What is needed:
Word for word, the data below must be repeated in full; no picture is to be included.
--------
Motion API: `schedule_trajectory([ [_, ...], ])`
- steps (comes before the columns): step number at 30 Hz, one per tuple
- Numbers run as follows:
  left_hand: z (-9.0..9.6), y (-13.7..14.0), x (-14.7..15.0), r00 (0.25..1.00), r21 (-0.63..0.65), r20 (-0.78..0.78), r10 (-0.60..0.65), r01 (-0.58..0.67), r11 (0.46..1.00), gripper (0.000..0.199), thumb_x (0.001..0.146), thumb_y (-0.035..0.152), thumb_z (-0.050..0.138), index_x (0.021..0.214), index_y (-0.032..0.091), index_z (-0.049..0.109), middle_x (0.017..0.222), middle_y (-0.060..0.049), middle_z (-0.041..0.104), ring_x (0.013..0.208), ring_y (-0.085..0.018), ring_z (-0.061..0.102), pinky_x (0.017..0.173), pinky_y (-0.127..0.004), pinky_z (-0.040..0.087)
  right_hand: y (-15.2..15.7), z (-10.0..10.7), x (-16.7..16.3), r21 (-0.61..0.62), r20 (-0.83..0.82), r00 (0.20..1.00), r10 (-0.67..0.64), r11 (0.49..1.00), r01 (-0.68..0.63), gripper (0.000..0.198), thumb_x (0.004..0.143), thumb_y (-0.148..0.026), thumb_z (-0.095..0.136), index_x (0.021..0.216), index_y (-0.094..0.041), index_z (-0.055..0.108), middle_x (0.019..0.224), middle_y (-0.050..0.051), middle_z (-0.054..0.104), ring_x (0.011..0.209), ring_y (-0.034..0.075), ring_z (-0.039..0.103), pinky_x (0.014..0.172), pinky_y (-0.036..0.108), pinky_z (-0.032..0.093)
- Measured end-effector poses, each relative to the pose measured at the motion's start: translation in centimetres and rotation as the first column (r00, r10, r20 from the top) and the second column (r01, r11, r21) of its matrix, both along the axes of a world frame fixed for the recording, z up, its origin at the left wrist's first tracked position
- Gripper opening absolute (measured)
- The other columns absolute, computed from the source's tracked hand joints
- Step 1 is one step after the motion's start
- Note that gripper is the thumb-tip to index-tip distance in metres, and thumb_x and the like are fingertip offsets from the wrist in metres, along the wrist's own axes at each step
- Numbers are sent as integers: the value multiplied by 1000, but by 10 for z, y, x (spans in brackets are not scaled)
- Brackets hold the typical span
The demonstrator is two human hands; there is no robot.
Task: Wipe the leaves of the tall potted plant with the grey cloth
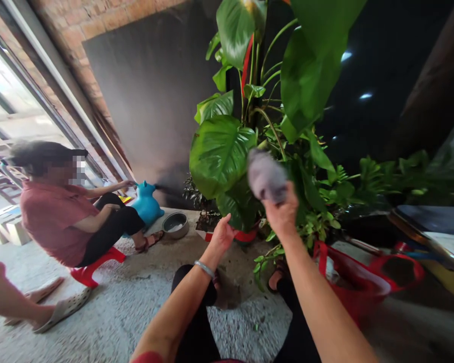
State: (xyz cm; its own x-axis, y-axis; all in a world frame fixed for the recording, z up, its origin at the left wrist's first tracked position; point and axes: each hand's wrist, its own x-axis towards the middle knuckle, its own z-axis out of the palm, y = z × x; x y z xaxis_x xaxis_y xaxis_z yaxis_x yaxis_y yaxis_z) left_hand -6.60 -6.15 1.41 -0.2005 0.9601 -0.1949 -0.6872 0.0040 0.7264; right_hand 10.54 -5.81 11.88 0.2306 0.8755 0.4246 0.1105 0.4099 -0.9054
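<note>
Head view: a grey cloth (265, 176) is bunched in the clenched right hand (283, 214) against a large leaf (217, 154) — steadied from beneath, it seems, by the open left hand (222, 234).

No readable text, label, brand, number or sign anywhere in view.
</note>
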Motion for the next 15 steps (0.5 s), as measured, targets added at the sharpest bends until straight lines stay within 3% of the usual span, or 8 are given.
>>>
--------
Response for this exercise:
Motion API: `schedule_trajectory([ [_, ...], ])`
- steps (comes before the columns): step number at 30 Hz, one per tuple
- Numbers run as follows:
  left_hand: z (-9.0..9.6), y (-13.7..14.0), x (-14.7..15.0), r00 (0.25..1.00), r21 (-0.63..0.65), r20 (-0.78..0.78), r10 (-0.60..0.65), r01 (-0.58..0.67), r11 (0.46..1.00), gripper (0.000..0.199), thumb_x (0.001..0.146), thumb_y (-0.035..0.152), thumb_z (-0.050..0.138), index_x (0.021..0.214), index_y (-0.032..0.091), index_z (-0.049..0.109), middle_x (0.017..0.222), middle_y (-0.060..0.049), middle_z (-0.041..0.104), ring_x (0.013..0.208), ring_y (-0.085..0.018), ring_z (-0.061..0.102), pinky_x (0.017..0.173), pinky_y (-0.127..0.004), pinky_z (-0.040..0.087)
  right_hand: y (-15.2..15.7), z (-10.0..10.7), x (-16.7..16.3), r21 (-0.61..0.62), r20 (-0.83..0.82), r00 (0.20..1.00), r10 (-0.67..0.64), r11 (0.49..1.00), r01 (-0.68..0.63), gripper (0.000..0.198), thumb_x (0.004..0.143), thumb_y (-0.148..0.026), thumb_z (-0.095..0.136), index_x (0.021..0.216), index_y (-0.094..0.041), index_z (-0.055..0.108), middle_x (0.019..0.224), middle_y (-0.050..0.051), middle_z (-0.054..0.104), ring_x (0.011..0.209), ring_y (-0.034..0.075), ring_z (-0.039..0.103), pinky_x (0.014..0.172), pinky_y (-0.036..0.108), pinky_z (-0.032..0.093)
- Measured end-effector poses, each relative to the pose measured at the motion's start: translation in centimetres and rotation as the first column (r00, r10, r20 from the top) and the second column (r01, r11, r21) of its matrix, both along the axes of a world frame fixed for the recording, z up, its origin at the left wrist's first tracked position
- Gripper opening absolute (measured)
- The other columns absolute, computed from the source's tracked hand joints
- Step 1 is one step after the motion's start
- Note that gripper is the thumb-tip to index-tip distance in metres, and thumb_x and the like are fingertip offsets from the wrist in metres, along the wrist's own axes at each step
- Numbers are sent as integers: the value multiplied by 1000, but by 10 for z, y, x (spans in brackets are not scaled)
- Brackets hold the typical span
The demonstrator is two human hands; there is no robot.
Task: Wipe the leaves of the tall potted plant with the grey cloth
State: (xyz cm; its own x-axis, y-axis; all in a world frame fixed for the recording, z up, its origin at the left wrist's first tracked position; point and axes: each hand's wrist, its own x-axis towards the middle knuckle, its own z-axis out of the palm, y = z × x; x y z xaxis_x xaxis_y xaxis_z yaxis_x yaxis_y yaxis_z) left_hand -6.60 -6.15 1.41 -0.2005 0.9601 -0.1949 -0.6872 0.0040 0.7264; right_hand 10.54 -5.81 11.88 0.2306 0.8755 0.4246 0.1105 0.4099 -0.9054
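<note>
Head view: a grey cloth (265, 176) is bunched in the clenched right hand (283, 214) against a large leaf (217, 154) — steadied from beneath, it seems, by the open left hand (222, 234).

No readable text, label, brand, number or sign anywhere in view.
</note>
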Motion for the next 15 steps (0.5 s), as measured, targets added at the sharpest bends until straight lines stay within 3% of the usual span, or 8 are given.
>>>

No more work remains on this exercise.